I live in Maple Grove, a suburb of Minneapolis, and we got about 16″ outside of my townhome. I have no words for what just happened to the Twin Cities, other than I think we must have upset Thor or some long lost god of large things.

There was even thunder snow. Multiple times.

I feel the worst for the poor guys the HoA contracted to clean up this mess… there have been shifts working around the clock. I did give one of the guys a beer though. Because damn does everyone need it after this weekend.


MATT ROSSI WROTE:

“Existence is weird” — Queue title for April 13th.

Let’s talk about this word for a minute. Oxford English Dictionary defines existence as “The fact or state of living or having objective reality,” while it lists the origins as “Late Middle English: from Old French, or from late Latin existentia, from Latin exsistere ‘come into being’, from ex- ‘out’ + sistere ‘take a stand’.”

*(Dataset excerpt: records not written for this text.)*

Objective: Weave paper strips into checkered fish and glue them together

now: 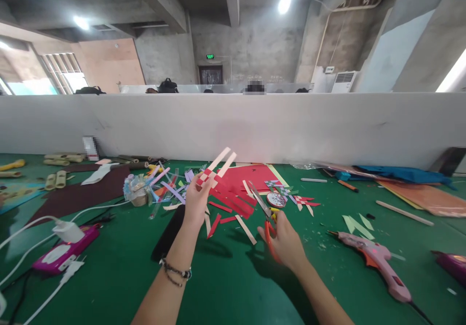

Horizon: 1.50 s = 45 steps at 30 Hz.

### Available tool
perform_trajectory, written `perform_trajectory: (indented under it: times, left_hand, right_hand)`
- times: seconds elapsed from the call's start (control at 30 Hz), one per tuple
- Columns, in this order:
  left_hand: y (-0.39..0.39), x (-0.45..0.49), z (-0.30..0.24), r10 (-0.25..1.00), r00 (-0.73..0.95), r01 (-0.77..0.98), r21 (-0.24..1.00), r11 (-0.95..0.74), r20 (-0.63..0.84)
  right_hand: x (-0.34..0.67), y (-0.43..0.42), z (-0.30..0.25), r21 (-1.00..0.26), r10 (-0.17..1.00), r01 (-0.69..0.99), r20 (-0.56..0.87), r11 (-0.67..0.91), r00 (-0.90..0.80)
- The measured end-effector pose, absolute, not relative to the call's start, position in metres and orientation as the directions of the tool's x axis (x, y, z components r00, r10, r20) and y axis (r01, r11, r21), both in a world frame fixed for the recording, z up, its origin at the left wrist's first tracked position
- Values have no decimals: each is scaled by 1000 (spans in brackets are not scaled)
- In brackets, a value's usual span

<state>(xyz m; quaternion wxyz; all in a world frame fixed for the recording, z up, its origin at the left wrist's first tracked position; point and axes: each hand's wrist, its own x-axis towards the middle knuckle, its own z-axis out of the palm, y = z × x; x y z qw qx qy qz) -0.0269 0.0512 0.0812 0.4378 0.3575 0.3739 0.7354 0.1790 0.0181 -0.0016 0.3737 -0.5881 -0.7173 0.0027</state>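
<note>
Weaving looks done at the heart of the red-and-pale woven paper piece (pixel 208 177), which the left hand (pixel 198 200) holds up above the desk (pixel 225 298): a small chequered patch is formed there. Two long pale strips run out past it at the upper right, side by side and uncut, so trimming or shaping those ends seems to be what is left on this one. The left fingers are closed on its lower part, hiding some of the weave, and whether that edge is finished I cannot tell.

The right hand (pixel 287 240) has its fingers bent around the handles of the scissors (pixel 267 212), blades pointing up and to the left, apart from the paper; how far the blades are parted is hard to make out.

On the desk to the right, another red-and-white woven piece (pixel 305 201) lies with pointed ends, apparently further along, near a purple-and-green woven piece (pixel 275 185) and a round patterned disc (pixel 276 199). Loose red strips (pixel 214 225) and a pale strip (pixel 246 229) lie between the hands, in front of the red paper sheets (pixel 251 173). The pink glue gun (pixel 378 257) rests on the desk, untouched.
</note>
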Motion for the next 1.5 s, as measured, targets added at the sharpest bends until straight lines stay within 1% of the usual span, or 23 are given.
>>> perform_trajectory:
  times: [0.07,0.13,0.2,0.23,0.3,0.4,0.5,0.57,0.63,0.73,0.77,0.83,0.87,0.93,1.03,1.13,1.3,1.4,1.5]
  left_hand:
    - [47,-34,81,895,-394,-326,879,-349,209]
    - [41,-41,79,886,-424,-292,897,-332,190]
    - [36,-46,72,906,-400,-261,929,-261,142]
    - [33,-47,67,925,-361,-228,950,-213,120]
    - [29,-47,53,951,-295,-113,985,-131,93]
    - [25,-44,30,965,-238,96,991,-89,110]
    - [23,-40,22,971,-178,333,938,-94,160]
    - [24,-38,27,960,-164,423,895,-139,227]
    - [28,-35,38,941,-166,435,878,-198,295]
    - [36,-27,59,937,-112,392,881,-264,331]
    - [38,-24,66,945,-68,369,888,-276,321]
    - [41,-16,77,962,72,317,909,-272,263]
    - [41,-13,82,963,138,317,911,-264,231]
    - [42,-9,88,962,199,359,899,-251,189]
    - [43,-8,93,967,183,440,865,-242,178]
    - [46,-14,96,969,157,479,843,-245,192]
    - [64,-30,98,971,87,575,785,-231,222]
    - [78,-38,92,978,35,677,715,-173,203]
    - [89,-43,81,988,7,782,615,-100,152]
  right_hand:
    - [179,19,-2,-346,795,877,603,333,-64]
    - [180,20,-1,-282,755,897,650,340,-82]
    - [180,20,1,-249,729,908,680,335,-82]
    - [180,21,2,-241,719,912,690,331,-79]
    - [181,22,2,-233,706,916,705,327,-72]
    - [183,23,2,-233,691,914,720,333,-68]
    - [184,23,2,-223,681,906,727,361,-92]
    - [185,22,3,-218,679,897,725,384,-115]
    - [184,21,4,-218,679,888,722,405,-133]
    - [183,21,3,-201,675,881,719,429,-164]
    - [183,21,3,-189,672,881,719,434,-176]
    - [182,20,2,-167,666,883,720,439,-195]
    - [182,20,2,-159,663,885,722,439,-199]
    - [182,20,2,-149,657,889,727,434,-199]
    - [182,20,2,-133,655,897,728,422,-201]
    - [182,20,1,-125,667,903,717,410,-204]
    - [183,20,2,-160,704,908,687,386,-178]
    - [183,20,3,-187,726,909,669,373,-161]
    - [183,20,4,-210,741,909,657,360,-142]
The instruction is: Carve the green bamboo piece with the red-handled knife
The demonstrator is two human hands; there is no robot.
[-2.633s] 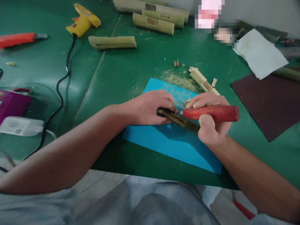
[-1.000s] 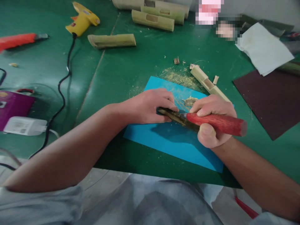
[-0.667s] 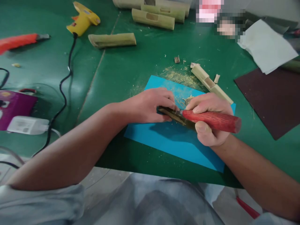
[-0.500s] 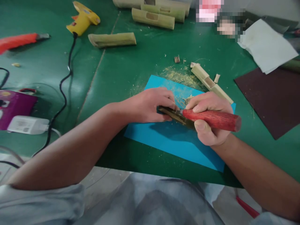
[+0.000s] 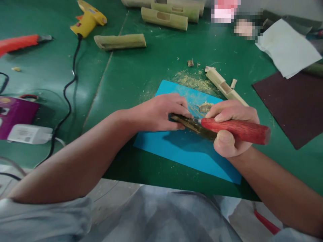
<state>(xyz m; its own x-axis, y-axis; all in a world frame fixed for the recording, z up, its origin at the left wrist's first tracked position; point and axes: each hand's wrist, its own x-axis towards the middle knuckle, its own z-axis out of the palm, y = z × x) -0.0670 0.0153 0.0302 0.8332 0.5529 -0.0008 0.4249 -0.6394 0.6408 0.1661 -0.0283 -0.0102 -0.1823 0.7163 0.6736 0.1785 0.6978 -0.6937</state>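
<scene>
My left hand (image 5: 164, 112) is closed around one end of a dark piece of bamboo (image 5: 202, 129), which lies slantwise over a blue sheet (image 5: 171, 149). In my right hand (image 5: 238, 109) is a carving tool with a thick red wooden handle (image 5: 242, 130). Its short metal shank points left, toward my left fingers, and meets the upper face of the bamboo. The cutting tip is too small to make out. My right thumb is beside the near end of the bamboo. A pale shaving (image 5: 205, 107) lies on the sheet just beyond my hands.
Sawdust (image 5: 193, 82) and a notched bamboo strip (image 5: 223, 84) lie beyond the sheet. A yellow glue gun (image 5: 89, 20), a bamboo tube (image 5: 121, 42) and a purple box (image 5: 19, 116) are to the left. A dark brown sheet (image 5: 290, 107) and white paper (image 5: 287, 48) lie right.
My right hand and the red-handled tool have shifted a little to the right, drawing back along the bamboo. More of the metal shank and the shaving show. My left hand stays in place.
</scene>
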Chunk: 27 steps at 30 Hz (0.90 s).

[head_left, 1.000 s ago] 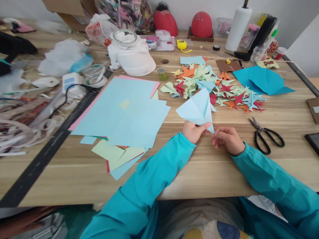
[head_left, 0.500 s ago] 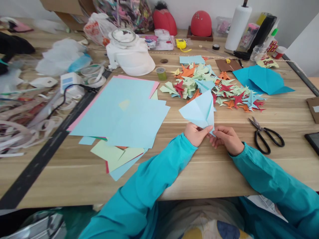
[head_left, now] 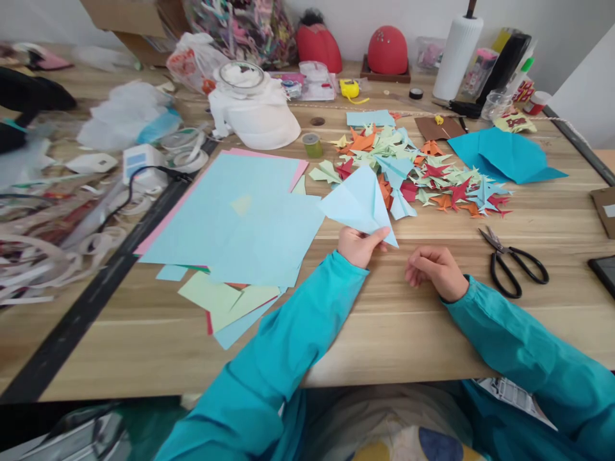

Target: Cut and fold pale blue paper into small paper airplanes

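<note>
The left hand (head_left: 355, 248) pinches the folded paper (head_left: 356, 202), which spreads forward from it. The right hand (head_left: 436, 272), fingers curled together, is apart from the paper.

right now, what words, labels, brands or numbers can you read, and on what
Nothing is legible.
Yellow packet: red print, too blurred.
White plastic bag: orange-red print, too blurred.
Folded light-blue paper in the left hand: no writing visible.
</note>
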Each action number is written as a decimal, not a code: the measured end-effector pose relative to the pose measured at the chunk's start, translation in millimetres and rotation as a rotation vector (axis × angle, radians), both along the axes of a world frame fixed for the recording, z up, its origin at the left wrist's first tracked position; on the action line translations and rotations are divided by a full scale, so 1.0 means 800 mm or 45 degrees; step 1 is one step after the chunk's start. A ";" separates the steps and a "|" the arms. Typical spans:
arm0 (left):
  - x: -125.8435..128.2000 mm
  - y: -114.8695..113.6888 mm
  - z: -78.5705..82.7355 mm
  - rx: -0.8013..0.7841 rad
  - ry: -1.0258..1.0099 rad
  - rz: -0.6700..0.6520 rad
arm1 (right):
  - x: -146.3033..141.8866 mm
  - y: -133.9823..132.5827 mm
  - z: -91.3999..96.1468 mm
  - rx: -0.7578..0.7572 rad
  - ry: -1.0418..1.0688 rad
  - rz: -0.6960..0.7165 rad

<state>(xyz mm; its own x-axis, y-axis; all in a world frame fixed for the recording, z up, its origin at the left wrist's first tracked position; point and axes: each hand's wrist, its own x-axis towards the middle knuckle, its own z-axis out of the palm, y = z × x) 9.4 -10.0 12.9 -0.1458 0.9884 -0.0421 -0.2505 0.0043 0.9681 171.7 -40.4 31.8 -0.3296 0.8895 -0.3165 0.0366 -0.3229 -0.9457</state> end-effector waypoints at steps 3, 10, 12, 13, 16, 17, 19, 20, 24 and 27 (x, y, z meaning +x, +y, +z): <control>0.007 -0.009 0.004 0.022 0.081 -0.140 | -0.002 0.000 -0.001 0.027 -0.008 -0.026; 0.012 -0.008 -0.006 0.068 0.058 -0.045 | -0.002 -0.002 -0.004 0.171 -0.108 0.124; 0.008 0.000 -0.014 0.097 -0.027 0.055 | -0.002 -0.002 -0.003 0.184 -0.123 0.159; 0.006 0.003 -0.016 0.091 -0.060 0.080 | -0.002 -0.002 -0.002 0.184 -0.123 0.174; 0.003 0.007 -0.017 0.045 -0.116 0.090 | -0.001 -0.003 -0.001 0.158 -0.113 0.201; 0.003 0.007 -0.015 0.006 -0.118 0.074 | -0.001 -0.003 -0.001 0.148 -0.112 0.208; 0.002 0.003 -0.010 -0.099 -0.096 -0.001 | 0.001 -0.003 -0.003 0.162 -0.115 0.201; 0.002 0.001 -0.009 -0.137 -0.082 -0.047 | 0.001 -0.002 -0.005 0.208 -0.118 0.175; 0.005 -0.007 -0.009 -0.095 -0.111 -0.161 | 0.006 0.002 -0.015 0.636 -0.153 -0.040; 0.008 -0.009 -0.012 -0.143 -0.147 -0.281 | 0.011 0.006 -0.018 0.945 -0.301 -0.033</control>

Knowing you as I have for the past decade and change, I realize this is mostly given in a lamenting state. Not that such a lamentation is wrong, unwarranted, or undeserving of begin written and told, mind you, but still I feel it was said in a response to the very life we all lead and have to deal with in one way or another. So let me base my first reply on the premise that existence being weird is not in fact the way that existence should reveal itself to a human.

If weird is taken to be the result of abnormal actions or being, then I would content that such abnormality is but a result of a power system setup around the definition of abnormal vs normal. There is the normal existence, defined by those in power (which as I type this and revisit the idea of abnormality for the first time in a while, I now find disgusting who is actually setting that definition these days), which is the antithesis, of course, by what they desire to be normal. This structure appears to change rapidly since the concept was fully explored by my oh-so-favourite intellectual, and in so much in that rapid change and redefinition of the word happens I would contend that the abnormal, non-structural existence state of being “weird” is exactly where one with substantial character should be these days. “Keep Portland Weird,” as the colloquial goes.

In my second reply, let’s assume the opposite, that you’re stating existence is weird in such a way that it confirms our very being and affirms the purpose of life. The ontological impression here is that our state of abnormality is not a property of an object (such as a chair or individual) — that it is not you or I who is weird, but existence itself. Kant’s Critique of Pure Reason agrees that the state of existence (and being) is not tied to an object itself but instead of a concept: “Thus when I think […] what would exist would not be the same as what I had thought in my concept, but more than that, and I could not say that the very object of my concept exists.” Hume, Russell, and many others agree (more or less). I would contend that if existence is not tied to an object itself but instead to metaphysical concept, then the act of existing cannot be appended to be normal or abnormal, it just is. Existence, as one of its two states of being, ought to be weird.

In both cases I have established two separate but compelling criteria why existence ought and should  be weird:

  1. The flawed masters of the normal necessitate an abnormal (weird) existence
  2. In agreeing with Hume and Kant that existence is not a property of an object, but instead an axiom of the universe itself, the state of being normal or weird, each being equally valid

And finally, I miss getting into esoteric debates with you on the podcast, Matt. They were fun.